## INFORMATION SHOWN
• • • • •

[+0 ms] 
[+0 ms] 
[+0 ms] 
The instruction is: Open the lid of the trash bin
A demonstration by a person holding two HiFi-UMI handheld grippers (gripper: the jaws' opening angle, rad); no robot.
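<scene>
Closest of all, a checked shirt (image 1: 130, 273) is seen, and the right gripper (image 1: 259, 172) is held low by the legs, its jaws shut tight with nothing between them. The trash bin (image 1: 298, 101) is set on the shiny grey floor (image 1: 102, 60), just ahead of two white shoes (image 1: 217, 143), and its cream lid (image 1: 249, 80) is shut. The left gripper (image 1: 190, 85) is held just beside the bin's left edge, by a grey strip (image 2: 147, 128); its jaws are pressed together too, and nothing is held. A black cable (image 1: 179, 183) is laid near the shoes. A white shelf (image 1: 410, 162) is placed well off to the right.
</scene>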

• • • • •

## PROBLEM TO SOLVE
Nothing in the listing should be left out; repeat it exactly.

## RESPONSE TO THE EXERCISE
[+0 ms] 
[+0 ms] 
[+0 ms] 
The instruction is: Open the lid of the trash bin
A demonstration by a person holding two HiFi-UMI handheld grippers (gripper: the jaws' opening angle, rad); no robot.
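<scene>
Closest of all, a checked shirt (image 1: 130, 273) is seen, and the right gripper (image 1: 259, 172) is held low by the legs, its jaws shut tight with nothing between them. The trash bin (image 1: 298, 101) is set on the shiny grey floor (image 1: 102, 60), just ahead of two white shoes (image 1: 217, 143), and its cream lid (image 1: 249, 80) is shut. The left gripper (image 1: 190, 85) is held just beside the bin's left edge, by a grey strip (image 2: 147, 128); its jaws are pressed together too, and nothing is held. A black cable (image 1: 179, 183) is laid near the shoes. A white shelf (image 1: 410, 162) is placed well off to the right.
</scene>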

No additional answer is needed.